Thoughts On Reassortment
The few reassortment analyses I've done so far were performed with the Mk1 Eyeball, i.e. looking at the 8 trees of full genomes, and seeing if the same names appear in the same clades. All this is predicated on the assumption that if there is no reassortment, phylogenies for all internal genes will have the same shape. Is this necessarily true?
TLDR: I don't believe so.
In order for that assumption to hold true, the different lineages/clades must have had enough time to establish themselves as genotypically distinct entities to other lineages/clades, having evolved according to whatever idiosyncratic selective pressures they face. Some necessary conditions might be: low transmissibility, such that we get reasonably good geographic or temporal clustering, and a sufficiently-high mutation rate that "outpaces" transmission rates. The ultimate nightmare scenario for this is Flu B. The global tanglegram has no meaningful geographic or temporal clustering (and yet Flu B still hangs around, and the two lineages continue to co-circulate).

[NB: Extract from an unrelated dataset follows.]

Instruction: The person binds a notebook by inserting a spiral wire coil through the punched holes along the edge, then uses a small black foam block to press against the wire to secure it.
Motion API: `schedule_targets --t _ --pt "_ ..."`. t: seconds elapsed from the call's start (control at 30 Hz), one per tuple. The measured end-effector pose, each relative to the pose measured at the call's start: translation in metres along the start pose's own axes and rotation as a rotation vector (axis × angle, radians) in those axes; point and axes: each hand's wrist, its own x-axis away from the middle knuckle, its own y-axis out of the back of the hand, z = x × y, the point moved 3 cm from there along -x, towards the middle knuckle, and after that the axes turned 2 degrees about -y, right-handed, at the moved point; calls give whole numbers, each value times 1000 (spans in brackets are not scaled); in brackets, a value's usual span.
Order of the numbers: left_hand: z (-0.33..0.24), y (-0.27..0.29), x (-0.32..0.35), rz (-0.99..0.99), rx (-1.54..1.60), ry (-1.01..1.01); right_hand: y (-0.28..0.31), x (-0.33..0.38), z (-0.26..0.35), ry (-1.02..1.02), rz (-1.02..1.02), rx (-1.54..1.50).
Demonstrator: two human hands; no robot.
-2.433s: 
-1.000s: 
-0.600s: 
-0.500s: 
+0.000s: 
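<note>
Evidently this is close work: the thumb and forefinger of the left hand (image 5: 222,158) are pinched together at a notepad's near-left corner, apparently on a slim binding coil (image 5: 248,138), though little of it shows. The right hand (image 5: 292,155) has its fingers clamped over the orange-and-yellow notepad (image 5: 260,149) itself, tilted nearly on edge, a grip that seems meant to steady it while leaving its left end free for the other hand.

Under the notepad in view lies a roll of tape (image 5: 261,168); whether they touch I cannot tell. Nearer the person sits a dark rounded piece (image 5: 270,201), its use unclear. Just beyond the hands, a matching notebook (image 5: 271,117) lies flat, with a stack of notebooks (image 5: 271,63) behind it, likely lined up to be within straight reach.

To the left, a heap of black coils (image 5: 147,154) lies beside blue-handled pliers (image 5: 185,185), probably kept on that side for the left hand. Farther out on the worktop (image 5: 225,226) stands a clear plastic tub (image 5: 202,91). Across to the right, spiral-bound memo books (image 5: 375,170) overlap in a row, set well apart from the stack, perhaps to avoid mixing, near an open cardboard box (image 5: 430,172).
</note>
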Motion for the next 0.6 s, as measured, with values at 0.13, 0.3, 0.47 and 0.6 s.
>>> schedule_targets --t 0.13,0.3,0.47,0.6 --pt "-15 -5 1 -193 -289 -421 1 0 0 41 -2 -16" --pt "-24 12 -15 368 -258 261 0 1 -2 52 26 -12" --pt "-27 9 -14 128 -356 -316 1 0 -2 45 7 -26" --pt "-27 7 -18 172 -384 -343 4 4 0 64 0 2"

It may be easier to disentangle H3N2 reassortment, but for strong environmental forces that nearly wipe out circulating seasonal A/H3N2 almost yearly, such that even reassortment confers no selective advantage against environmental forces.
Let's compare two imaginary flu-like viruses, spreading in, say, the United States:
- virus X, with a mutation rate on the order of 10E-3, which requires blood, saliva, or mucus contact to transmit to another host.

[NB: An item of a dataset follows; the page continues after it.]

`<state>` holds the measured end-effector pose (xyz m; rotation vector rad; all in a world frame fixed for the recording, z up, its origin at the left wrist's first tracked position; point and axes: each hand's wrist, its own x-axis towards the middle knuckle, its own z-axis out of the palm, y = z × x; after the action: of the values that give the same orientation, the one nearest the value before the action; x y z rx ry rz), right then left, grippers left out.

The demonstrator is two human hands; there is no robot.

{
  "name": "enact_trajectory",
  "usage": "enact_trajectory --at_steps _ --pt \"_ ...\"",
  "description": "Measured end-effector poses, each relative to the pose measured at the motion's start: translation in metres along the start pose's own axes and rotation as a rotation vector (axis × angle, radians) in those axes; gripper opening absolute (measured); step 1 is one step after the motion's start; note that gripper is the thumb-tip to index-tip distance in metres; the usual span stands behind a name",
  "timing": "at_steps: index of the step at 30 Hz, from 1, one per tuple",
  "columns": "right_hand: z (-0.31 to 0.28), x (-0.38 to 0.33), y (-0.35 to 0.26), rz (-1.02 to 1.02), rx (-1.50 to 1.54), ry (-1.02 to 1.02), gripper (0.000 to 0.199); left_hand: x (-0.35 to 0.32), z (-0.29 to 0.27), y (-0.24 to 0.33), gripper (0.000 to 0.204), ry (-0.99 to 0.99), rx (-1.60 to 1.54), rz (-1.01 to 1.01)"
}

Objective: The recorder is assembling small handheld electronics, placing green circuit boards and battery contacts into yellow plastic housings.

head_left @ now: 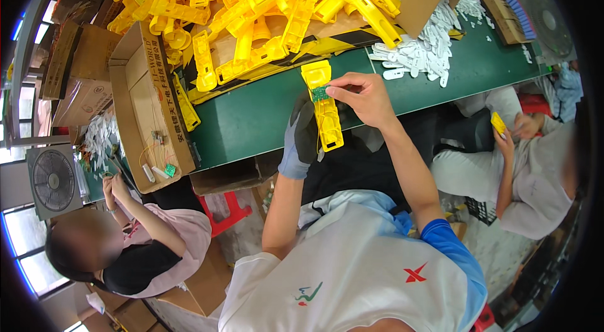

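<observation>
While fingers (pixel 340 92) pinch a board (pixel 319 94), a carton (pixel 134 105) holds cylinders (pixel 148 173).

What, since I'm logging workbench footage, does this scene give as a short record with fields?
Left hand: gloved in grey and black, holding a long yellow plastic housing
Right hand: bare, pinching a small green circuit board at the housing; whether seated, unclear
Surface: green bench top
Beyond hands: heap of yellow plastic parts; flat white strips to its right
Left: open brown cardboard box
</observation>
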<state>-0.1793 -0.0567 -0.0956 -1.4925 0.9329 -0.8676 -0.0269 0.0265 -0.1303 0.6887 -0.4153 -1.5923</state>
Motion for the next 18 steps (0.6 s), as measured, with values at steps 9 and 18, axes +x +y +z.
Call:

- virus Y, which all the exact same attributes, except that all susceptible hosts within 10m of an infected person will get infected as well.
Obviously, virus Y is much, much more transmissible than virus X. The phylogeny of virus Y would show almost no geographic clustering at all, because the virus rapidly gets transmitted everywhere. The phylogeny of virus X, however, would demonstrate a much clearer geographic clustering, and due to the slower mechanism of transmission, would exhibit a stronger temporal signal.

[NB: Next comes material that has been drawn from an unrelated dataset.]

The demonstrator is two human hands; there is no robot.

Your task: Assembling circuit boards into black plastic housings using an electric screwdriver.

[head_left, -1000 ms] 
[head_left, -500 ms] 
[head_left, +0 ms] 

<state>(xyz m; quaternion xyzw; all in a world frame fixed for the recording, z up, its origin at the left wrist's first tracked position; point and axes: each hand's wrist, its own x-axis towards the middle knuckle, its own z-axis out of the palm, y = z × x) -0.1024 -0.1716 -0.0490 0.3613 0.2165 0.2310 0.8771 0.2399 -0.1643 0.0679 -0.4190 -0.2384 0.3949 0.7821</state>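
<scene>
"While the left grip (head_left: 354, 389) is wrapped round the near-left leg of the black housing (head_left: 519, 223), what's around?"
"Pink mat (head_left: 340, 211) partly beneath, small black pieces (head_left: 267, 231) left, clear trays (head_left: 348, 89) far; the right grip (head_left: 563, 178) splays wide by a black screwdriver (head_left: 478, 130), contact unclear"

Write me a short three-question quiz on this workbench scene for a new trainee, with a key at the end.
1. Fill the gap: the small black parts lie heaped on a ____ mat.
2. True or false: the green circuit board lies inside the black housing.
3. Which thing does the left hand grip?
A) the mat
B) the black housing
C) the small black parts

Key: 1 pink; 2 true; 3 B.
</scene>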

(In any case, the resultant phylogenies would be an interesting chaotic interplay between immunological, environmental and epidemiological forces that may actually lend themselves well to predictive DE modelling, if not descriptive statistics.)
- Init a set of full-genome sequences, allowed to mutate at 10E-3 substitutions per site per year. We can grant a higher probability of mutation to known informative sites. We can also model each virus to have a fixed lifetime, e.g. 5 years, though realistically viruses aren't supposed to die of old age.
- Allow viruses to reproduce: Every week, each virus will produce another x copies of themselves.
- Add reassortment into the reproduction mechanism: whenever a child virus is created, it has a chance to randomly select another nearby child virus, and randomly swap some segments with it.
- Init, say, 3 equidistant regions (analogous to geographic locations) that the viruses can "spread" to, at region-specific import/export rates.
- Each region can have an ongoing selection pressure: randomly select 1 (or a few?) sequences, and kill off any virus that's not at least 90% similar to the selected sequences.
- Every fixed time period, introduce an "environmental selection force" which selects a 1 or more random sequences, then kills off all viruses at all sites that are not at least 90% similar to the selected sequences. This is to simulate seasonal flu.
If we tweak all the parameter values in this simulation, what would the resulting phylogenies look like? Can we play with this simulation until we can emulate real-world phylogenies? If two child viruses reassorted, resulting in a significantly genetically-different offspring, would this necessarily result in higher survivability? Or maybe even among the reassortants, those that are too genetically divergent would end up dying off as well; there's no reason why merely being genetically different would confer an advantage.